▶ **Your task**
Precise copying is required. Return the data below in full.

........

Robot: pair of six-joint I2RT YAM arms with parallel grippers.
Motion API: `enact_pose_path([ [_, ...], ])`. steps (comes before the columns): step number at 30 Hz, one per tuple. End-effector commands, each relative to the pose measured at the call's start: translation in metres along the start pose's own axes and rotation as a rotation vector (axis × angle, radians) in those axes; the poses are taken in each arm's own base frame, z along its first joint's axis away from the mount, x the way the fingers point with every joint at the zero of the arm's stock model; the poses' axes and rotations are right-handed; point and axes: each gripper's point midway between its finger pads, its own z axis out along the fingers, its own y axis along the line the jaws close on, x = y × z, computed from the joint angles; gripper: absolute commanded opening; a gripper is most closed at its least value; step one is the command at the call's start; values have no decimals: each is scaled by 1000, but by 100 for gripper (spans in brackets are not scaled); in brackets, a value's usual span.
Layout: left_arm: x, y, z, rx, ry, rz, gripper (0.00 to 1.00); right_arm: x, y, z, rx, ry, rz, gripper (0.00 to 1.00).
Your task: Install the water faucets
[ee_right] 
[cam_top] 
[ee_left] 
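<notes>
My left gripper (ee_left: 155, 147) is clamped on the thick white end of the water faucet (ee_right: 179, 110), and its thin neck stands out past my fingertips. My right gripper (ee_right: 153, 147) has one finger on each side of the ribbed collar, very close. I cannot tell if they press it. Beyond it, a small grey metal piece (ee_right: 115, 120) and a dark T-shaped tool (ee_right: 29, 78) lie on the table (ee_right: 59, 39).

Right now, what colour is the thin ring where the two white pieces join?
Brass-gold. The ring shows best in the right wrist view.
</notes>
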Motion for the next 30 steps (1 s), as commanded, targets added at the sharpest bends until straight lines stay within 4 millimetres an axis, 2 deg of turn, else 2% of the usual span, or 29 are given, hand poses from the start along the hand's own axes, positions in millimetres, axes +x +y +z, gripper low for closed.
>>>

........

▶ **Exercise solution**
Robot: pair of six-joint I2RT YAM arms with parallel grippers.
Motion API: `enact_pose_path([ [_, ...], ])`. steps (comes before the columns): step number at 30 Hz, one per tuple. End-effector commands, each relative to the pose measured at the call's start: translation in metres along the start pose's own axes and rotation as a rotation vector (axis × angle, radians) in those axes; the poses are taken in each arm's own base frame, z along its first joint's axis away from the mount, x the way the fingers point with every joint at the zero of the arm's stock model; the poses' axes and rotations are right-handed; point and axes: each gripper's point midway between its finger pads, its own z axis out along the fingers, its own y axis along the line the jaws close on, x = y × z, computed from the joint angles; gripper: absolute commanded opening; a gripper is most closed at its least value; step one is the command at the call's start; values have no decimals: each is scaled by 1000, but by 100 for gripper (spans in brackets are not scaled); in brackets, a value's usual span.
Layout: left_arm: x, y, z, rx, ry, rz, gripper (0.00 to 1.00); right_arm: x, y, z, rx, ry, rz, gripper (0.00 to 1.00).
Your task: Install the water faucets
[ee_right] 
[cam_top] 
[ee_left] 
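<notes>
My left gripper (ee_left: 155, 147) is clamped on the thick white end of the water faucet (ee_right: 179, 110), and its thin neck stands out past my fingertips. My right gripper (ee_right: 153, 147) has one finger on each side of the ribbed collar, very close. I cannot tell if they press it. Beyond it, a small grey metal piece (ee_right: 115, 120) and a dark T-shaped tool (ee_right: 29, 78) lie on the table (ee_right: 59, 39).

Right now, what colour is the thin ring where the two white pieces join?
Brass-gold. The ring shows best in the right wrist view.
</notes>
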Motion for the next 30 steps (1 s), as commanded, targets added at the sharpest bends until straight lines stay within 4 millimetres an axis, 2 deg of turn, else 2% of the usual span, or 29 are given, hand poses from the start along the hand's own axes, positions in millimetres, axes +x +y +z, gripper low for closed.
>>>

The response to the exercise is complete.